Was mich aber sehr begeisterte war die Darstellung, wie Gaudí Beispiele aus der Natur in Stein umsetzt. Faszinierend!
Wir hatten uns aus dem Reiseführer die Tour 4 ausgeguckt, die nun noch die Fahrt zum Park Güell vorgesehen hat. Jedoch, es war sehr warm und wir waren geschafft. Darum fuhren wir nach der Besichtigung zurück zur Haltestelle Passeig de la Gárcia, mussten dort umsteigen. Der Weg zur nächsten Haltestelle der Linie 3 war jedoch so lang, dass wir wohl schneller zu Fuss an der Plaza Catalunya gewesen wären.
Schnell waren wir wieder bei Carrefour um Wasser zu kaufen und um 18 Uhr im Hotel.
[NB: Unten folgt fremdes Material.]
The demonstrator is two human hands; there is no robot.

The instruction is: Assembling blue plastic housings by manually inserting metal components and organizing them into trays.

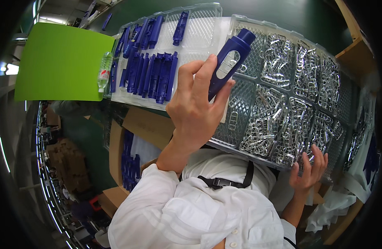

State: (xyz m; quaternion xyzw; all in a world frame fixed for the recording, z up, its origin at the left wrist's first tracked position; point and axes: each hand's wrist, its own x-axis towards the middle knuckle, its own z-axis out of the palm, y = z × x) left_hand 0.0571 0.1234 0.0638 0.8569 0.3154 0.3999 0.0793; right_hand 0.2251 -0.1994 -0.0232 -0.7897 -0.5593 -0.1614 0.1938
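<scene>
My left hand [194,106] is closed round a dark blue plastic tube-shaped housing [240,46], held tilted above the trays with its narrower end up and to the right. An oval silver frame [227,64] sits in the side of the housing. My right hand [310,172] is at the near edge of the clear compartment tray [230,140]. Its fingers are apart and bent over the rim, beside the chrome oval frames [289,130]. No part shows in its grasp.
Another clear tray [205,25] at the left carries several blue half-shells [163,79] on white sheet. A plastic bottle [104,71] lies by a bright green panel [62,62]. Below stands an open cardboard box [143,124] with blue parts. A wooden edge [357,54] rises far right.
</scene>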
Ausgiebig duschen und dann relaxen.
Auf der Suche nach einem besonders schönen Lokal streiften wir durch die Altstadt, spazierten an dem illuminierten Rathaus und Regierungspalast aus dem 15. Jahrhundert vorbei und landeten in einem Tradionshaus:
Los Caracoles.
Nach nur kurzer Wartezeit am Tresen, die wir uns mit einem Glas Sekt verkürzten, bekamen wir einen guten Tisch und aßen vorzüglich. Manfred bestellte sich als Vorspeise tatsächlich Schnecken, die dem Namen des Restaurants Ehre machten. Mit gut 100 € waren wir dabei .
Auf dem Nachhauseweg nahmen wir um 23 Uhr noch auf der Plaza del Pi einen Grappa zu uns und rundeten damit einen interessanten Tag ab.